Science Panel Approves Human Gene Editing Raising Ethical Questions!

Dear Commons Community,

An advisory group formed by the National Academy of Sciences and the National Academy of Medicine yesterday lent its support to a once-unthinkable proposition: the modification of human embryos to create genetic traits that can be passed down to future generations.  As reported by the New York Times:

“…human gene editing has long been seen as an ethical minefield. Researchers fear that the techniques used to prevent genetic diseases might also be used to enhance intelligence, for example, or to create people physically suited to particular tasks, like serving as soldiers.

The advisory group endorsed only alterations designed to prevent babies from acquiring genes known to cause “serious diseases and disability,” and only when there is no “reasonable alternative.” The report provides an explicit rationale for genetic research that the federal government has avoided supporting until now, although the work is being pursued in countries like Sweden and China.

So-called germ line engineering might allow people to have biological children without fear that they have passed on the genes for diseases like Huntington’s, Tay-Sachs and beta thalassemia, and without discarding embryos carrying the disease-causing mutations, as is often done now. Though such cases are likely to be rare, the report says they should be taken seriously.

The new report heralds a day scientists have long warned is coming. After decades of science-fiction movies, cocktail party chatter and college seminars in which people have idly debated the ethics of humanity intervening in its own evolution, advancing technology dictates that the public now make some hard choices.

“It is essential for public discussions to precede any decisions about whether or how to pursue clinical trials of such applications,” said R. Alta Charo, a bioethicist at the University of Wisconsin-Madison and a leader of the panel that wrote the report. “And we need to have them now.”

Just over a year ago, an international group of scientists said it would be “irresponsible to proceed” with making heritable changes to the human genome until risks could be better assessed and there was “broad societal consensus about the appropriateness” of any proposed change.

No one is pretending that such a consensus now exists. But in the year that the committee was deliberating, Ms. Charo said, the techniques required to perform this sort of gene editing have passed crucial milestones.

The advent of a powerful gene-editing tool called Crispr-Cas9 allows researchers to snip, insert and delete genetic material with increasing precision. It has led to plans for experimental treatments of adult patients with cancer, blindness and other conditions as early as this year…

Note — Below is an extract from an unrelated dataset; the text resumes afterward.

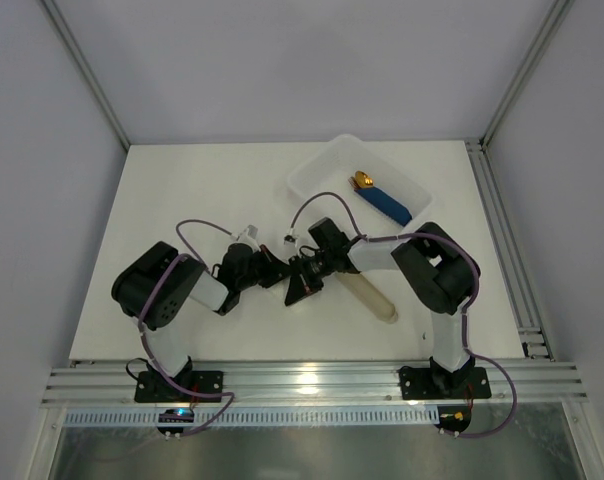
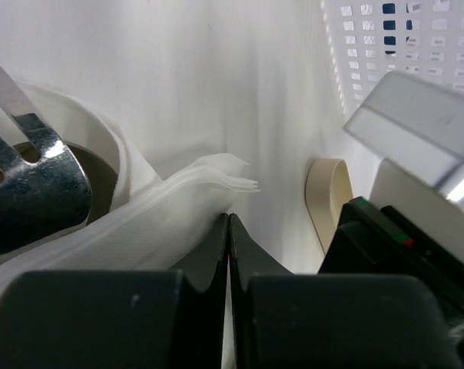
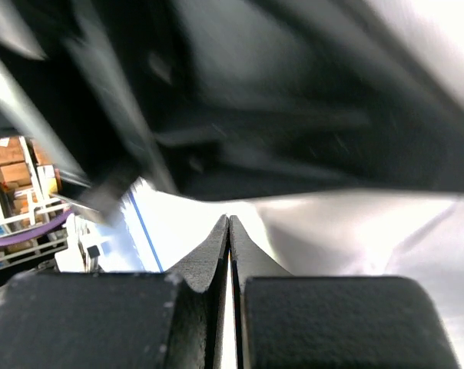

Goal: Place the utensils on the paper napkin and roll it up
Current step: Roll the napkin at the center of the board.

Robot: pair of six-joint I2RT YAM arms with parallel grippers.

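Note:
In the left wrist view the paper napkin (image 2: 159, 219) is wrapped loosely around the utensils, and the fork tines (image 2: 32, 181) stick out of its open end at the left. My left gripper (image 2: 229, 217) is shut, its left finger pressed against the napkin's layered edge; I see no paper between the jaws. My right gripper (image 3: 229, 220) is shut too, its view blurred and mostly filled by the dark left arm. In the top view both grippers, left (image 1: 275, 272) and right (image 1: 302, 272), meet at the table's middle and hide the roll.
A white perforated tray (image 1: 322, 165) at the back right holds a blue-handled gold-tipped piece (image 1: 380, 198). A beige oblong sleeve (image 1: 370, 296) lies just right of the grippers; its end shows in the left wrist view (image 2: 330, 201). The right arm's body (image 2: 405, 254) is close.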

…..“This opens the door to advertisements from fertility clinics of giving your child the best start in life with a gene-editing packet,” said Marcy Darnovsky, the executive director of the Center for Genetics and Society, a public interest group in Berkeley, Calif. “And whether these are real advantages or perceived advantages, they would accrue disproportionately to people who are already advantaged.”

The new guidelines, Ms. Darnovsky noted, also set the United States apart from many European countries that have signed a treaty to refrain from human germ line editing.”

This article rightly points out that genetic engineering is a complicated, ethical issue.  This first small step taken by the cited science panel is significant not for what will happen in the near future but what might happen in the intermediate to distant future.